___ Data provided ___

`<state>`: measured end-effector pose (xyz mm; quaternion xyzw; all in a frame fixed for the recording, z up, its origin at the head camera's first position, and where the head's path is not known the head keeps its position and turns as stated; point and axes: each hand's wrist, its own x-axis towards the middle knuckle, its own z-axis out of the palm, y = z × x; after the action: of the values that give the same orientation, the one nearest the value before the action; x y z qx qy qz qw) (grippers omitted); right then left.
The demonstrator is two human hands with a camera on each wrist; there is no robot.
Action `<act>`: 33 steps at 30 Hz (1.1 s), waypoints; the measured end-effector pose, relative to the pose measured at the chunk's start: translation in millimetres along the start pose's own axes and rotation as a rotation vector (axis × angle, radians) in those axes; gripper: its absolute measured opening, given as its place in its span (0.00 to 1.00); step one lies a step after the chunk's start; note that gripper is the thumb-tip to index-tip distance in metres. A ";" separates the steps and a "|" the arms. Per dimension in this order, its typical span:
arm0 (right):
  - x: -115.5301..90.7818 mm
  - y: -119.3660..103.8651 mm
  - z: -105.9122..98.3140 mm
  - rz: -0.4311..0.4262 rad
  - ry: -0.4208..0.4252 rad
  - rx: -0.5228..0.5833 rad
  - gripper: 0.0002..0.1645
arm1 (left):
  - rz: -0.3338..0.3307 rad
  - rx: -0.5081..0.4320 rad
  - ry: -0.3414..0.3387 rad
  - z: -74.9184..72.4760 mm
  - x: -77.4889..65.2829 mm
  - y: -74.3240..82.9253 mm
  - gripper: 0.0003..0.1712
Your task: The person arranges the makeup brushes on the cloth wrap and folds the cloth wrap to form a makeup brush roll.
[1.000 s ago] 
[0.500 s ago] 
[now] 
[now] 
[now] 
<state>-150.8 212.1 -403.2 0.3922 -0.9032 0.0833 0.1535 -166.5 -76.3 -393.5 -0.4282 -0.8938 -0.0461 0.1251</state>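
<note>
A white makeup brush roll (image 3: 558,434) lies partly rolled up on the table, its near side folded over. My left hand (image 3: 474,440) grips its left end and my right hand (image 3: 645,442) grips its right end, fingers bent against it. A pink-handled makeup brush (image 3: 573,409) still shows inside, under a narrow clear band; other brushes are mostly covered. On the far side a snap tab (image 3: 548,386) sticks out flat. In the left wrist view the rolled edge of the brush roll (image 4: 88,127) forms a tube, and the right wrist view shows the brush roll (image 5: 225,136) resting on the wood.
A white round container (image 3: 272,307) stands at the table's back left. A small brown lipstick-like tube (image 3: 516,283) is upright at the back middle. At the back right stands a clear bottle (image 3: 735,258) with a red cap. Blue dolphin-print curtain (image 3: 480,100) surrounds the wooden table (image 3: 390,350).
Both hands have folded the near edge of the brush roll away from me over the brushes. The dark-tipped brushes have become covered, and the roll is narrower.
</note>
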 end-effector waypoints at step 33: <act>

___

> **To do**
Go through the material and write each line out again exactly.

> **Solution**
`<state>`: measured end-effector pose (xyz mm; quaternion xyzw; all in a frame fixed for the recording, z up, its origin at the head camera's first position, and where the head's path is not known the head keeps its position and turns as stated; point and axes: each hand's wrist, its own x-axis towards the middle knuckle, its own z-axis out of the palm, y = z × x; after the action: of the values that give the same orientation, the one nearest the value before the action; x y z qx qy qz qw) (grippers omitted); right then left.
The demonstrator is two human hands with a camera on each wrist; there is no robot.
Action `<act>`: 33 steps at 30 Hz (1.1 s), waypoints; the measured end-effector pose, relative to the pose measured at the chunk's start: translation in millimetres along the start pose's own axes and rotation as a rotation vector (axis × angle, radians) in those axes; gripper: its absolute measured opening, given as its place in its span (0.00 to 1.00); step one lies a step after the chunk's start; note that gripper is the thumb-tip to index-tip distance in metres. A ";" separates the steps and a "|" the arms. Per dimension in this order, its typical span:
arm0 (right):
  - x: -115.5301..90.7818 mm
  - y: -119.3660..103.8651 mm
  - z: -105.9122..98.3140 mm
  - rz: -0.4311..0.4262 rad
  - ry: -0.4208..0.4252 rad
  - rx: -0.5228..0.5833 rad
  - gripper: 0.0002..0.1645
arm1 (left):
  - rz: -0.3338..0.3307 rad
  - rx: -0.5081..0.4320 rad
  - ry: -0.3414..0.3387 rad
  - z: -74.9184..72.4760 mm
  - x: -77.4889..65.2829 mm
  - y: -74.3240..82.9253 mm
  - gripper: 0.0003..0.1712
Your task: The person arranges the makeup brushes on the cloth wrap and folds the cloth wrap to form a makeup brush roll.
[1.000 s ago] 
[0.500 s ago] 
[now] 
[now] 
[now] 
<state>-150.8 212.1 -403.2 0.3922 -0.9032 0.0833 0.1535 -166.5 -76.3 -393.5 -0.4282 -0.8938 -0.0461 0.1251</state>
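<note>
A white makeup brush roll (image 3: 558,434) lies partly rolled up on the table, its near side folded over. My left hand (image 3: 474,440) grips its left end and my right hand (image 3: 645,442) grips its right end, fingers bent against it. A pink-handled makeup brush (image 3: 573,409) still shows inside, under a narrow clear band; other brushes are mostly covered. On the far side a snap tab (image 3: 548,386) sticks out flat. In the left wrist view the rolled edge of the brush roll (image 4: 88,127) forms a tube, and the right wrist view shows the brush roll (image 5: 225,136) resting on the wood.
A white round container (image 3: 272,307) stands at the table's back left. A small brown lipstick-like tube (image 3: 516,283) is upright at the back middle. At the back right stands a clear bottle (image 3: 735,258) with a red cap. Blue dolphin-print curtain (image 3: 480,100) surrounds the wooden table (image 3: 390,350).
Both hands have folded the near edge of the brush roll away from me over the brushes. The dark-tipped brushes have become covered, and the roll is narrower.
</note>
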 end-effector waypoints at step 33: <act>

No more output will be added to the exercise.